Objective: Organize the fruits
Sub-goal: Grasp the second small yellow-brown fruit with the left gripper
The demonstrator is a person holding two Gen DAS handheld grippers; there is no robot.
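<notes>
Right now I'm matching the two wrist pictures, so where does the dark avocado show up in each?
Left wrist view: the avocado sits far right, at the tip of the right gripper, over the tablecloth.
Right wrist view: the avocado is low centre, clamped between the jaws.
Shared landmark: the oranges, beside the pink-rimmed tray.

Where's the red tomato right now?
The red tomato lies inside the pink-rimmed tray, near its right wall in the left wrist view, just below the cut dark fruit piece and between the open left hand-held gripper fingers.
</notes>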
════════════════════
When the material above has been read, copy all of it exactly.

Answer box:
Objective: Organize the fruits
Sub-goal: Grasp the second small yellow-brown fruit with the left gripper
The demonstrator is a person holding two Gen DAS handheld grippers; there is no robot.
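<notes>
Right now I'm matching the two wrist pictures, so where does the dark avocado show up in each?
Left wrist view: the avocado sits far right, at the tip of the right gripper, over the tablecloth.
Right wrist view: the avocado is low centre, clamped between the jaws.
Shared landmark: the oranges, beside the pink-rimmed tray.

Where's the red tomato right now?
The red tomato lies inside the pink-rimmed tray, near its right wall in the left wrist view, just below the cut dark fruit piece and between the open left hand-held gripper fingers.
</notes>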

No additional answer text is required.